**Data records:**
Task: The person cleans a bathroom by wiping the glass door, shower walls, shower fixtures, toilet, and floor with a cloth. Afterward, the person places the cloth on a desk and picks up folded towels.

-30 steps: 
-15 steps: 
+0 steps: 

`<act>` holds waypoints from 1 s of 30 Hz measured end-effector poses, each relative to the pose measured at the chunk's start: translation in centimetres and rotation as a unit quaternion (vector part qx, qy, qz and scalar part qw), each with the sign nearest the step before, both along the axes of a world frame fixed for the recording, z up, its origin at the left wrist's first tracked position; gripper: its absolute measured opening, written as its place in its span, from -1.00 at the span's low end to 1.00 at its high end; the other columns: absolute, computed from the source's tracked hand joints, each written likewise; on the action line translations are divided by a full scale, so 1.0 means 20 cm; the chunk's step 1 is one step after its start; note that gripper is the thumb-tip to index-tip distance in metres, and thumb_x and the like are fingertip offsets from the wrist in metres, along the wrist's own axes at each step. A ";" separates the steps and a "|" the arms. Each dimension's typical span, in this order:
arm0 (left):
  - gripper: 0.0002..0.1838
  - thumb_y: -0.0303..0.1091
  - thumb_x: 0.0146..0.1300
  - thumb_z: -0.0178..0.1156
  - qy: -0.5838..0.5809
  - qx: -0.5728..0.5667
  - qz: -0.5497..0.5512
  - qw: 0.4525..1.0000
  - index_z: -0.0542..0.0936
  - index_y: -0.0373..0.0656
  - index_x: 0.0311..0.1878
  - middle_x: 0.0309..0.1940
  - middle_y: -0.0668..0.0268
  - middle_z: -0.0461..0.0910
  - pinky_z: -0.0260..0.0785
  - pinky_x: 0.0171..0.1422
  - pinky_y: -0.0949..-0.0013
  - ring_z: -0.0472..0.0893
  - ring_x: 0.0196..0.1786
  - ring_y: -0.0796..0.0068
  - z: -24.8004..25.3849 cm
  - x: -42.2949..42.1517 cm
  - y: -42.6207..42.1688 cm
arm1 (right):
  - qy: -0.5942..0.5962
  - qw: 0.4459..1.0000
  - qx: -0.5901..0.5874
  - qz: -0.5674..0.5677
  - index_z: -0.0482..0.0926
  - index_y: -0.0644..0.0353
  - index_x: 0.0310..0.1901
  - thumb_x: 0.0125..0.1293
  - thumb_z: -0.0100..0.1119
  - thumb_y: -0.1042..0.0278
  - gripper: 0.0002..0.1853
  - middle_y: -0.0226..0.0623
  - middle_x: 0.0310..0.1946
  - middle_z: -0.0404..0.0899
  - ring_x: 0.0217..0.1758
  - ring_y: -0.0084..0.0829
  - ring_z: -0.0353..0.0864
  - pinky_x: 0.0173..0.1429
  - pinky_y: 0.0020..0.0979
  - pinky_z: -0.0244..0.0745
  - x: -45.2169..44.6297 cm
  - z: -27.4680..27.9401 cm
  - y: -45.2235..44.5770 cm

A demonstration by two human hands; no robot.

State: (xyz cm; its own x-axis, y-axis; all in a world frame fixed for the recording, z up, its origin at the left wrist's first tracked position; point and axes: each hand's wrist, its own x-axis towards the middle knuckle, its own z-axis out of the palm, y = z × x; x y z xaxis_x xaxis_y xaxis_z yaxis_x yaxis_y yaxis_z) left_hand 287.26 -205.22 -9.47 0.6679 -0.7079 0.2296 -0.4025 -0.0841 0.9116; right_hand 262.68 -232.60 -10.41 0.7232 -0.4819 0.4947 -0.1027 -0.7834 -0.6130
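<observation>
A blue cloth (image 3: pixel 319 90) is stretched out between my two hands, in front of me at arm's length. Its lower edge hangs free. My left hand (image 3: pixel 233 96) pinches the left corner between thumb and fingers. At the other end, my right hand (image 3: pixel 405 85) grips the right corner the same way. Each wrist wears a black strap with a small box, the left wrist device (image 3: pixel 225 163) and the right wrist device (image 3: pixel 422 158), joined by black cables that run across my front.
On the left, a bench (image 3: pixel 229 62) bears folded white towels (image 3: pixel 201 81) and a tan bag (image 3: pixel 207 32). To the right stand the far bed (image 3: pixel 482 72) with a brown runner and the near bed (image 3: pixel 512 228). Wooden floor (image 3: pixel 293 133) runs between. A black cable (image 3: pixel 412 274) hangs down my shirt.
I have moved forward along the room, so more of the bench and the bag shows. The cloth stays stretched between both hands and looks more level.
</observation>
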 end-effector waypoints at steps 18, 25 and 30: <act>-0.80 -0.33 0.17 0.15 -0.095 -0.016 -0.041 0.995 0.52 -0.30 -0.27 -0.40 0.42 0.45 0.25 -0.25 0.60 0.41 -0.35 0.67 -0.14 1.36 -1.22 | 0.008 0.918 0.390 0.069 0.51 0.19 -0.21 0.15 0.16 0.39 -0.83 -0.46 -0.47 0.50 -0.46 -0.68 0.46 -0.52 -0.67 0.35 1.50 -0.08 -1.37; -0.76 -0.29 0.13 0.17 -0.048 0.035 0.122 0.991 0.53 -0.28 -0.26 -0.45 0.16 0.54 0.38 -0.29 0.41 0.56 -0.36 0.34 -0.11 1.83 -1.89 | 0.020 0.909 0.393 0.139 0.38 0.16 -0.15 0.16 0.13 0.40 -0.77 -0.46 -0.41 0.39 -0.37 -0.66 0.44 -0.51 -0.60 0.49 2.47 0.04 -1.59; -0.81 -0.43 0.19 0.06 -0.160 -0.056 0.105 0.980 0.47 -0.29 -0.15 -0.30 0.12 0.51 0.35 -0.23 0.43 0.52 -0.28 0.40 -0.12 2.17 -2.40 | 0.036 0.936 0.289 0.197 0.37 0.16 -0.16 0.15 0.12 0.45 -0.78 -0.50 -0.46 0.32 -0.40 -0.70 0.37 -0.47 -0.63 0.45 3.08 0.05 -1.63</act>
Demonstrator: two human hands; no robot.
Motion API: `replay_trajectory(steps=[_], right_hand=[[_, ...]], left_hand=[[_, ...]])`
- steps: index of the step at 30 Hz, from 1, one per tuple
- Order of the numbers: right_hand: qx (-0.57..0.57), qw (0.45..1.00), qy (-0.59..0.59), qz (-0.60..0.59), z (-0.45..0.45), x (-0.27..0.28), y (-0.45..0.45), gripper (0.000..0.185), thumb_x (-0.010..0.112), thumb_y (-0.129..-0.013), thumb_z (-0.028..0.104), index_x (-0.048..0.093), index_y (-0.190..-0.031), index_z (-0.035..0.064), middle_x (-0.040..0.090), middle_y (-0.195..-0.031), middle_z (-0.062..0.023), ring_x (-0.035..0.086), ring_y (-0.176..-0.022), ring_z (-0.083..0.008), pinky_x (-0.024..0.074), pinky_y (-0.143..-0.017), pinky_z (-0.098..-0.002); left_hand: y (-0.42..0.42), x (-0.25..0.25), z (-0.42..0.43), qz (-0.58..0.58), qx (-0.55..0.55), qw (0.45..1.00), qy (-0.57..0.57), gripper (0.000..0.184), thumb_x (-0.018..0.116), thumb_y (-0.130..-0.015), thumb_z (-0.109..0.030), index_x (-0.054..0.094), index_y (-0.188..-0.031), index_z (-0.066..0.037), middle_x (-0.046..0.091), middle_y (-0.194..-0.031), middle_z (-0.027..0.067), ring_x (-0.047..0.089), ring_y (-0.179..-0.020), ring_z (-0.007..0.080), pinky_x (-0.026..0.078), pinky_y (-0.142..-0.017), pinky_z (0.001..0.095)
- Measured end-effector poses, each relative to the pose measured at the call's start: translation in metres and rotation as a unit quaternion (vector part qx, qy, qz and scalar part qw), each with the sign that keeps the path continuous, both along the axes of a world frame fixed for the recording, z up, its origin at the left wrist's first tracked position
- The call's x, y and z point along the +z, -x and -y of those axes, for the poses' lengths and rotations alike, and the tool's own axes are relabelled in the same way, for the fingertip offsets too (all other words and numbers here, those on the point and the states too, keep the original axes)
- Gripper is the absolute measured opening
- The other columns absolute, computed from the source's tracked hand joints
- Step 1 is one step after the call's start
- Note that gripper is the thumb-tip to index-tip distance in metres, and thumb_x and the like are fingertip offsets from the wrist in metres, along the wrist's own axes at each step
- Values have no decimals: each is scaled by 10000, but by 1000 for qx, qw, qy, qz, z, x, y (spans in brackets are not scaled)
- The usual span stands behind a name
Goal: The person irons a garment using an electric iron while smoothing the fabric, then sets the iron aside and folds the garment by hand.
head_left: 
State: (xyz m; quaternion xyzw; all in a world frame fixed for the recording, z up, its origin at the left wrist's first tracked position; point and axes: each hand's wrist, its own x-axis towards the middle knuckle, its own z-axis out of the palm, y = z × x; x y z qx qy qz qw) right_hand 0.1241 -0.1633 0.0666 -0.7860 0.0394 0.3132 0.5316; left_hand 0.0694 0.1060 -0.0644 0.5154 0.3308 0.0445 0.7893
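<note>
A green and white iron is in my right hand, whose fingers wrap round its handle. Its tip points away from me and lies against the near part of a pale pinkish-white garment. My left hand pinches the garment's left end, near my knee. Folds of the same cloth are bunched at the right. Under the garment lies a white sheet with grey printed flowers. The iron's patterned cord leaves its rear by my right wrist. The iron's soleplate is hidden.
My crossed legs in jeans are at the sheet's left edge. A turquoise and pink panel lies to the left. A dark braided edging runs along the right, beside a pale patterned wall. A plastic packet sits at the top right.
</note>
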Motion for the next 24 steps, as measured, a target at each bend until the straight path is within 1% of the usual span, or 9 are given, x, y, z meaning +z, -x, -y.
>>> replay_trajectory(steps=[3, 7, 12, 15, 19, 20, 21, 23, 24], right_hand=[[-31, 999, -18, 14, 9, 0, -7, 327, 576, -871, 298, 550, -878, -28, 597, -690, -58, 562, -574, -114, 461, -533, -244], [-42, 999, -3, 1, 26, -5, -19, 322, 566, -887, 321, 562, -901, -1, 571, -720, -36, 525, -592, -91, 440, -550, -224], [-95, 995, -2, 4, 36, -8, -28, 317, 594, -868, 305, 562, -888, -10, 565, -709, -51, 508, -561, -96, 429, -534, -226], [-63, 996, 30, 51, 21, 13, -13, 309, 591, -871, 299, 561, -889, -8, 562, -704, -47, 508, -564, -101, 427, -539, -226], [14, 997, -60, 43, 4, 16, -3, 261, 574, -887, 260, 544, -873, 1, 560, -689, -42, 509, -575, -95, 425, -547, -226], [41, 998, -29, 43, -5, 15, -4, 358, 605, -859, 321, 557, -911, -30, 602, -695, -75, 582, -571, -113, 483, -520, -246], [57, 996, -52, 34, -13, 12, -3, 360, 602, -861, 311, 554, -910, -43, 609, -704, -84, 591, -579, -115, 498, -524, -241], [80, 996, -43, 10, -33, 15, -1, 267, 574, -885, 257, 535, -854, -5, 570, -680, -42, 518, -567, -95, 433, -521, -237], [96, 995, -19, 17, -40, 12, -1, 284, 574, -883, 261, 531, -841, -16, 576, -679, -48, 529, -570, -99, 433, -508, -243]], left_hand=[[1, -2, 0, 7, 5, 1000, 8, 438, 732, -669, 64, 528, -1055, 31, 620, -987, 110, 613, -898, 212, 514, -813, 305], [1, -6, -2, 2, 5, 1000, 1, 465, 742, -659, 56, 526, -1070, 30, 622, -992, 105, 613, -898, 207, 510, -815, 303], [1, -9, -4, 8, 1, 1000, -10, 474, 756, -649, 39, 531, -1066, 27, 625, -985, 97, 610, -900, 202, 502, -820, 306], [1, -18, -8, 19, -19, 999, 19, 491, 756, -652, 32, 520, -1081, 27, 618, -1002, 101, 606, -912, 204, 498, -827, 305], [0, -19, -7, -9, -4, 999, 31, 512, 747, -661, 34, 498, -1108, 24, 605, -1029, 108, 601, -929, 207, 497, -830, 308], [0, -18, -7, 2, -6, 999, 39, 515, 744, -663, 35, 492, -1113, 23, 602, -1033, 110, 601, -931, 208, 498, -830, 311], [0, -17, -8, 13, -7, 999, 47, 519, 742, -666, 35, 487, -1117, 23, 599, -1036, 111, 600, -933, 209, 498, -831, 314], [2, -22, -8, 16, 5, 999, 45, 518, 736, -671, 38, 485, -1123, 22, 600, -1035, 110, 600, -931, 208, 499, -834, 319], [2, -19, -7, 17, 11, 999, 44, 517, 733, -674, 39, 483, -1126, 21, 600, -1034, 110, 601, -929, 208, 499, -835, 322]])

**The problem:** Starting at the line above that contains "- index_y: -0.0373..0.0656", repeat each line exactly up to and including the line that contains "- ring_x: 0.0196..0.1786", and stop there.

**Written reply:**
  - index_y: -0.0373..0.0656
  - index_x: 0.0311..0.1878
  - middle_x: 0.0309..0.1940
  - middle_y: -0.0668..0.0268
  - middle_z: -0.0461..0.0910
  - pinky_z: -0.0260..0.0785
  - pinky_x: 0.0171..0.1422
  - pinky_y: -0.0949..-0.0013
  - ring_z: -0.0472..0.0893
  - ring_x: 0.0196..0.1786

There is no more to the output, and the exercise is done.